As the Organizing Committee of the Graduate Workers of Columbia, we condemn in the strongest possible terms Barnard Public Safety’s use of racial profiling and physical force against Alexander McNab, a Black student, on Barnard’s campus on the night of April 11, 2019. Six Public Safety officers surrounded the student and pinned him down against a cafe table. These acts of racial profiling, discrimination and violence are unacceptable under any pretext. Furthermore, this incident was not isolated. In an interview with the Washington Post, McNab mentioned that he had been profiled several times by Barnard and Columbia security in the past. Racial profiling and anti-Black racism are daily experiences for a number of students on this campus.
Between this incident and that of December of 2018 in which multiple students of color were harassed outside of Butler Library, it is abundantly clear that Barnard and Columbia are not safe spaces for Black students. We demand better: cosmetic changes are not enough.

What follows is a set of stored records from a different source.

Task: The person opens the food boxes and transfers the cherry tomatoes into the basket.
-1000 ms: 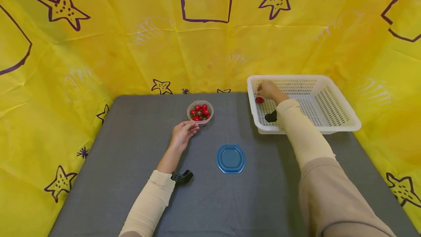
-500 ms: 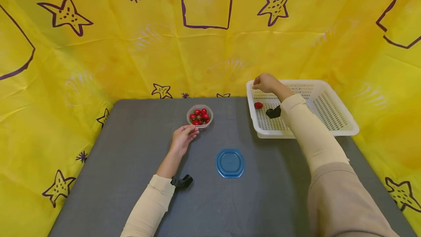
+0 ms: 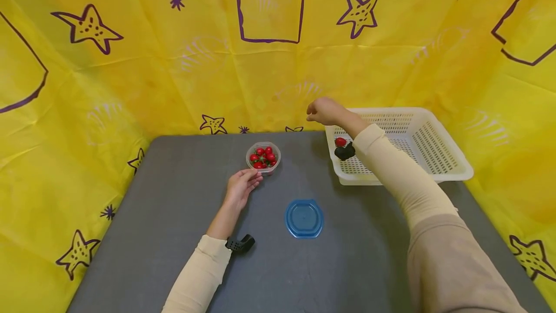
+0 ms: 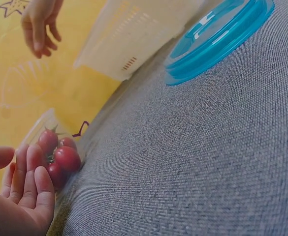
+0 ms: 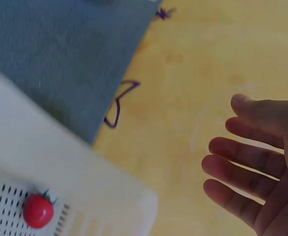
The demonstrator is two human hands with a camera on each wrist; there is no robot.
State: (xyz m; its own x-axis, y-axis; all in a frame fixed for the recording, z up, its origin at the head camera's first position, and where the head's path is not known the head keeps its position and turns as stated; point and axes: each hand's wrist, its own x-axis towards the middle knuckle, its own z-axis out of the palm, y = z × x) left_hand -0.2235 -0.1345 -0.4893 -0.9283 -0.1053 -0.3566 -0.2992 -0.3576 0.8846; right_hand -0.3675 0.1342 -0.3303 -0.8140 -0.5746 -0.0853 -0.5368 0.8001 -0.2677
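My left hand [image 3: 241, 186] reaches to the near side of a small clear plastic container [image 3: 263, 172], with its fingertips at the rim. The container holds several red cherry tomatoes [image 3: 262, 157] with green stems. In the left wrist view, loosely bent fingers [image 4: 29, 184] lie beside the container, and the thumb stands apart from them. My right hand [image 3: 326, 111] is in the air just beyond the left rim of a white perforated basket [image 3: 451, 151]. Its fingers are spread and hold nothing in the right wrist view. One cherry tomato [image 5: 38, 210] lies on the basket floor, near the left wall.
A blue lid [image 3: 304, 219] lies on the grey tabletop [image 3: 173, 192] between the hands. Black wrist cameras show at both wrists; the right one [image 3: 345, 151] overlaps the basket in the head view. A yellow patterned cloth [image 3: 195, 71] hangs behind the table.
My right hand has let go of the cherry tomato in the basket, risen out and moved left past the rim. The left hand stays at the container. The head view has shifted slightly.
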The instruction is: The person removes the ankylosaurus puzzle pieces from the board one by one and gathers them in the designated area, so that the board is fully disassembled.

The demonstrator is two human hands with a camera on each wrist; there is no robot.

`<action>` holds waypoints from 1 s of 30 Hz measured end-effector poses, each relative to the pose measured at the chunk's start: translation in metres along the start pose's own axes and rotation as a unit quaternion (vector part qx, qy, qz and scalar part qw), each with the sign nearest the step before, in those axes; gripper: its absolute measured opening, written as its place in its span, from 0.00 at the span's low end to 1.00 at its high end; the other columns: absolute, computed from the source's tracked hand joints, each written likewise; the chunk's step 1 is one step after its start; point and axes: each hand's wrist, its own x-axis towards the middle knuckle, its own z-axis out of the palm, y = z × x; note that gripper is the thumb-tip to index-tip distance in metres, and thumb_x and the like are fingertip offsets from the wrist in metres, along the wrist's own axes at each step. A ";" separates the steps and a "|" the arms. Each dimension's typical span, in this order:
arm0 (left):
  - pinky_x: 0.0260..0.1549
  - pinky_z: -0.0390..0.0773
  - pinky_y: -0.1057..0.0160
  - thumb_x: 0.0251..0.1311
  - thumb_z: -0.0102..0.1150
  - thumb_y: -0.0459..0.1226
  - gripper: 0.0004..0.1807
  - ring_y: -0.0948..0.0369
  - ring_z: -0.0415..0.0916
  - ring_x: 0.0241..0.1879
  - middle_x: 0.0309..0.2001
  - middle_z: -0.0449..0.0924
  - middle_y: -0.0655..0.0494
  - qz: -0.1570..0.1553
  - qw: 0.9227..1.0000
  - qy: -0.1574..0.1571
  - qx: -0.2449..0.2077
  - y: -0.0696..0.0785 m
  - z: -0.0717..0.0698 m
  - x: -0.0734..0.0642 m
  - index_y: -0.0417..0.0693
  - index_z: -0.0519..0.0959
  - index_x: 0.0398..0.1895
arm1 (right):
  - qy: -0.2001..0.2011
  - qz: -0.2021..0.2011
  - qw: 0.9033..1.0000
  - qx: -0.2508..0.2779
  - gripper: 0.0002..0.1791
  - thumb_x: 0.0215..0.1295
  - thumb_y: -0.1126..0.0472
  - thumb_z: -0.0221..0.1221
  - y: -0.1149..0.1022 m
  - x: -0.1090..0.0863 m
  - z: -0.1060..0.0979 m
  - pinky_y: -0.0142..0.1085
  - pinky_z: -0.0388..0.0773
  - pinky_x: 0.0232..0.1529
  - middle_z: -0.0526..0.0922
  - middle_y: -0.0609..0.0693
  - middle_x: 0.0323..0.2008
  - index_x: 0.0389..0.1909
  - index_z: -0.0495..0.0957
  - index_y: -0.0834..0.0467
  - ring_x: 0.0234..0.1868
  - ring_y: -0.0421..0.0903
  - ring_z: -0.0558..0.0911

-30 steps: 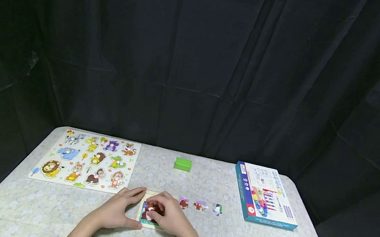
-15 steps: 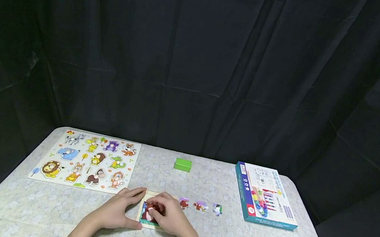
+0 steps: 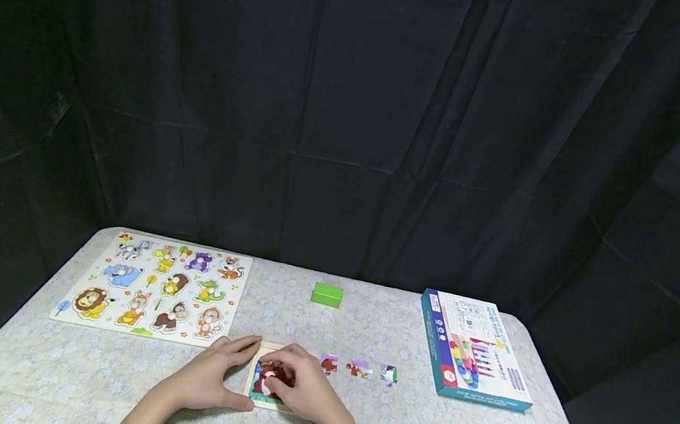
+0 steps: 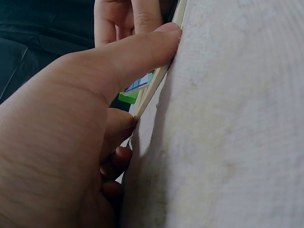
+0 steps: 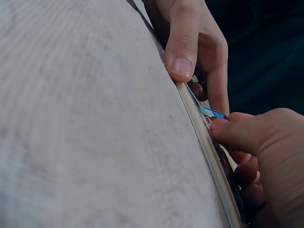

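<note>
A small wooden-framed jigsaw puzzle (image 3: pixel 273 346) with a brown animal picture lies flat before me. My left hand (image 3: pixel 203 377) grips its frame by the left side, index finger at the far corner and thumb at the near one. In the left wrist view the thumb presses on the frame's pale edge (image 4: pixel 153 90). My right hand (image 3: pixel 307 387) reaches over the puzzle from the right, thumb and fingers pinching a puzzle piece (image 5: pixel 213 112). In both wrist views that piece is tilted up from the frame, showing a blue part; my right fingers hide most of it.
Three loose jigsaw pieces, left (image 3: pixel 328 363), middle (image 3: pixel 360 369) and right (image 3: pixel 389 375), lie in a row right of the frame. A large animal puzzle board (image 3: pixel 151 286) is at the left, a green block (image 3: pixel 327 294) behind, a flat box (image 3: pixel 474 352) at the right.
My right fingers shift very slightly over the puzzle. The left hand, the frame and the loose pieces stay where they were.
</note>
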 end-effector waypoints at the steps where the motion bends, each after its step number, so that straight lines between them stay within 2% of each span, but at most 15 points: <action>1: 0.69 0.68 0.35 0.48 0.81 0.58 0.57 0.50 0.67 0.67 0.81 0.64 0.49 0.000 1.000 -0.001 -0.001 0.000 0.000 0.000 0.40 0.69 0.78 | -0.001 0.000 1.000 0.001 0.16 0.68 0.64 0.70 0.000 0.000 0.000 0.28 0.72 0.38 0.83 0.44 0.44 0.55 0.88 0.51 0.36 0.33 0.72; 5: 0.68 0.68 0.35 0.49 0.81 0.58 0.57 0.50 0.67 0.67 0.81 0.64 0.50 -0.001 1.000 -0.003 -0.004 0.001 -0.001 0.000 0.40 0.69 0.78 | -0.007 0.000 1.000 0.000 0.16 0.68 0.62 0.71 0.000 0.000 -0.001 0.26 0.69 0.33 0.83 0.44 0.43 0.56 0.88 0.52 0.31 0.32 0.69; 9: 0.67 0.71 0.38 0.49 0.81 0.59 0.57 0.55 0.68 0.63 0.81 0.64 0.51 -0.001 1.000 -0.002 0.002 0.001 -0.002 -0.001 0.40 0.69 0.78 | -0.011 0.001 1.000 -0.004 0.17 0.69 0.61 0.70 0.000 0.000 -0.001 0.26 0.70 0.34 0.83 0.45 0.46 0.57 0.88 0.53 0.32 0.32 0.69; 13: 0.67 0.70 0.38 0.48 0.81 0.59 0.57 0.56 0.68 0.63 0.81 0.64 0.52 -0.004 1.000 -0.003 0.001 0.001 -0.001 -0.001 0.41 0.69 0.78 | -0.016 0.005 1.000 -0.003 0.17 0.71 0.60 0.69 0.000 0.000 -0.002 0.27 0.70 0.35 0.83 0.46 0.47 0.59 0.88 0.54 0.33 0.32 0.69; 21: 0.68 0.68 0.34 0.48 0.81 0.59 0.57 0.49 0.66 0.69 0.81 0.63 0.51 -0.004 1.000 -0.005 -0.007 -0.003 0.000 0.000 0.41 0.69 0.79 | -0.010 0.017 1.000 -0.010 0.17 0.71 0.60 0.69 0.000 0.001 -0.001 0.28 0.70 0.35 0.84 0.44 0.46 0.58 0.87 0.54 0.33 0.33 0.70; 30: 0.69 0.68 0.34 0.49 0.81 0.59 0.57 0.48 0.66 0.68 0.81 0.64 0.50 0.001 1.000 -0.005 -0.007 -0.003 0.000 0.001 0.40 0.69 0.79 | -0.010 0.012 1.000 0.016 0.16 0.72 0.61 0.68 -0.005 0.001 -0.006 0.27 0.74 0.33 0.85 0.47 0.48 0.58 0.86 0.57 0.32 0.31 0.73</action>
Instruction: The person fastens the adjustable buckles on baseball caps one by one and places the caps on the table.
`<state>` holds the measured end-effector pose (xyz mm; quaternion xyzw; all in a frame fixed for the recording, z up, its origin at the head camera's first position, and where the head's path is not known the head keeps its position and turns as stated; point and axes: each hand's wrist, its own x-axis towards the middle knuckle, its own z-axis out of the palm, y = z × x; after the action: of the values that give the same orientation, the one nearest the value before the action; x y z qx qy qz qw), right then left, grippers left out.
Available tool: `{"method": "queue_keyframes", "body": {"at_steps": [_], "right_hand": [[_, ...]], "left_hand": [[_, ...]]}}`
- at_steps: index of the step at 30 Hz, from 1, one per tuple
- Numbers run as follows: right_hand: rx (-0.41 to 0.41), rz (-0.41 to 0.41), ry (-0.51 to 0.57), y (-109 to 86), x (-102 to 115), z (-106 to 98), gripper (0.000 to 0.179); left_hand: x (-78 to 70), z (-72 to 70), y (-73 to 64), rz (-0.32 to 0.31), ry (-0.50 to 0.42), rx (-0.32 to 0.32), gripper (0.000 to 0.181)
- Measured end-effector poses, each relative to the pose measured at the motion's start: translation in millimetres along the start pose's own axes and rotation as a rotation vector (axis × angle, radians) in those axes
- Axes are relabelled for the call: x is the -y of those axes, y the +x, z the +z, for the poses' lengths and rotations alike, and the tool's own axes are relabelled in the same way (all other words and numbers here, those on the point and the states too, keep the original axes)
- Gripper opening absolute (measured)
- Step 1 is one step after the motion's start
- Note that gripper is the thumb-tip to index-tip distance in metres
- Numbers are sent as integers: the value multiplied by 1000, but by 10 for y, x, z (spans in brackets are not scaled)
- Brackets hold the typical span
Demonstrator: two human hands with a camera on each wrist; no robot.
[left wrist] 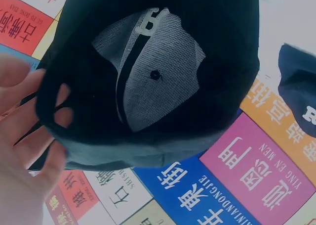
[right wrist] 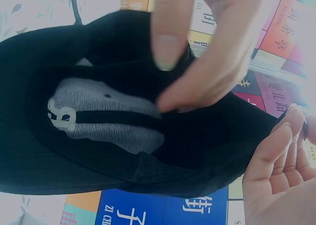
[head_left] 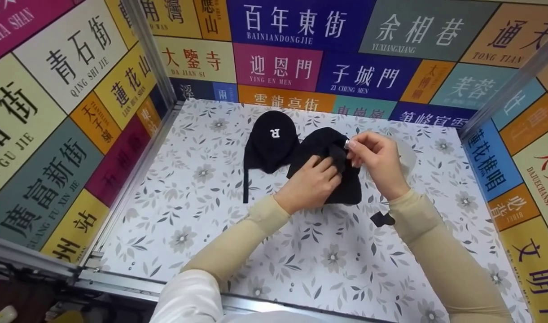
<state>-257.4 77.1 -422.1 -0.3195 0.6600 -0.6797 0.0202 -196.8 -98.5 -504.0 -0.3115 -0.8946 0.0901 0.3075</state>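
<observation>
A black baseball cap (head_left: 345, 190) is held over the table, its opening towards me. My left hand (head_left: 312, 184) grips its near edge with curled fingers; in the left wrist view, fingertips show through a gap by the cap's band. At the cap's right edge, my right hand (head_left: 377, 154) pinches a small silvery piece (head_left: 347, 143), too small to identify. Inside the cap, a pale mesh lining (right wrist: 108, 101) and a white letter seen from behind are visible in the right wrist view. Left of it lies a second black cap (head_left: 274, 143) with a white R.
From the second cap a thin black strap (head_left: 246, 186) extends towards me. A small black piece (head_left: 383, 219) lies by my right wrist. Behind the right hand sits a pale rounded object (head_left: 406, 154), partly hidden. Sign-printed panels (head_left: 282, 65) enclose the flower-patterned table (head_left: 202, 233).
</observation>
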Motion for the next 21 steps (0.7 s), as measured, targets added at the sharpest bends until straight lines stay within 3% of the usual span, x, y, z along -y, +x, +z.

When students of color are not safe on campus, it is impossible for TAs and RAs to foster an effective environment for learning or research. The administrations of Barnard and Columbia must take concrete steps to change Public Safety’s role and to ensure that such incidents do not occur again. McNab has made clear in an interview that the problem isn’t individual Public Safety officers: “They’re a manifestation of a larger problem, and I think that when we have these kinds of witch hunts where we focus on specific individuals, then we ignore the system that created those individuals”. The university must also heed the voices of student groups, such as SoCA and BSO, who have pointed on numerous occasions to the injustices faced by students of color on campus. Barnard and Columbia administrations must work to make both universities inclusive institutions that do not police Black people, whether they are students or visitors from the wider Morningside/Harlem community. The university must welcome everyone regardless of race, nationality, ethnicity, gender identity, sexual orientation, immigration status, religion, or any other identity.